[Work instruction] Wherever the string "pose" appears in a line of the listing below, report that line.

[Data segment]
━━━━━━━━━━━━━━━━

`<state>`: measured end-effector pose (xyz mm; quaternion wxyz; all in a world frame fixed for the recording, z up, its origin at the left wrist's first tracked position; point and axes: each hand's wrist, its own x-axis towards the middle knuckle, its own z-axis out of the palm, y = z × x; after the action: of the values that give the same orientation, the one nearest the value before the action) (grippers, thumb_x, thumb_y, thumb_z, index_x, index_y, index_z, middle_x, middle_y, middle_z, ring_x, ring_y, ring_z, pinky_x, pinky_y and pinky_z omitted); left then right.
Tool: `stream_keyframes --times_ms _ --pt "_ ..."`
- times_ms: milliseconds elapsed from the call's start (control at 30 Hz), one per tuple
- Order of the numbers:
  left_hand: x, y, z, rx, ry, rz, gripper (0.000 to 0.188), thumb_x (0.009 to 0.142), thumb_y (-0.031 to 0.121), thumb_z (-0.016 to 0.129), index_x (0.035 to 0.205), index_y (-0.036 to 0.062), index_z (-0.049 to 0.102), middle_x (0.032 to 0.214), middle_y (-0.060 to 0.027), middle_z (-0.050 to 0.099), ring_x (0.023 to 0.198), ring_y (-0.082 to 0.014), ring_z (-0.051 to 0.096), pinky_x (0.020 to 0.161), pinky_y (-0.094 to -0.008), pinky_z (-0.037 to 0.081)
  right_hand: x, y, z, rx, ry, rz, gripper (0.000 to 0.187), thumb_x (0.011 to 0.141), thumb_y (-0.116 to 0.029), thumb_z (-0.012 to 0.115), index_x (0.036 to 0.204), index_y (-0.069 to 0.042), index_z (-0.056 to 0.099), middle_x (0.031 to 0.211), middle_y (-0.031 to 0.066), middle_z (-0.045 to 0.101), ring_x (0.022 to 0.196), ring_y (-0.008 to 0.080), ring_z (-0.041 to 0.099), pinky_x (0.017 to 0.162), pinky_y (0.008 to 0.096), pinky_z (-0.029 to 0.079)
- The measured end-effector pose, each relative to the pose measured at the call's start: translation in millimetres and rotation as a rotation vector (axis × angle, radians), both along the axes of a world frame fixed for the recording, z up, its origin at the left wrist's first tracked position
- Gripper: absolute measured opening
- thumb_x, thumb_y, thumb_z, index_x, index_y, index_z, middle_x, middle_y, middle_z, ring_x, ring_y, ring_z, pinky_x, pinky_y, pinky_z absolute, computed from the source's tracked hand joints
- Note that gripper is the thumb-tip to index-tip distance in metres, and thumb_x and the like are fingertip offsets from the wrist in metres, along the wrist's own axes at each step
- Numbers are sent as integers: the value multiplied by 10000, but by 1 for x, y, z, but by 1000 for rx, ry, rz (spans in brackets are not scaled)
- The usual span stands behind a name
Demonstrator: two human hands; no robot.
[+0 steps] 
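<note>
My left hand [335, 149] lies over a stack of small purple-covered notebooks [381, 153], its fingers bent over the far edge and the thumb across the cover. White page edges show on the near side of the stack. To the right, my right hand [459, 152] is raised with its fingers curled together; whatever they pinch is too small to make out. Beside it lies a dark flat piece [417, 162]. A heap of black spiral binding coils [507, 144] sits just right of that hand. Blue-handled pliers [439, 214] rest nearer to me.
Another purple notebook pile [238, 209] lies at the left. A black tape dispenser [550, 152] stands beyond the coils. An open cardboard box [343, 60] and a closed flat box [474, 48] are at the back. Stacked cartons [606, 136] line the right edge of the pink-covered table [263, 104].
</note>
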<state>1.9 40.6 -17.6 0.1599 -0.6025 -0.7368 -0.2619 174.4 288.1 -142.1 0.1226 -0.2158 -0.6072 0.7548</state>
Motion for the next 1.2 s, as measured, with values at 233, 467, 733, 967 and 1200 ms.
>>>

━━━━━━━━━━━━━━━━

[Result of this task]
`<state>`: measured end-effector pose (xyz mm; quaternion wxyz; all in a world frame fixed for the recording, z up, its origin at the left wrist's first tracked position; point and axes: each hand's wrist, its own x-axis towards the middle knuckle, its own z-axis out of the palm, y = z × x; after the action: of the values that give the same orientation, the one nearest the value before the action) (grippers, thumb_x, thumb_y, thumb_z, index_x, index_y, index_z, middle_x, middle_y, middle_z, ring_x, ring_y, ring_z, pinky_x, pinky_y and pinky_z omitted); left then right.
- The measured end-effector pose, each relative to the pose measured at the call's start: translation in millimetres and rotation as a rotation vector (axis × angle, radians), both along the axes of a world frame fixed for the recording, z up, its origin at the left wrist's first tracked position

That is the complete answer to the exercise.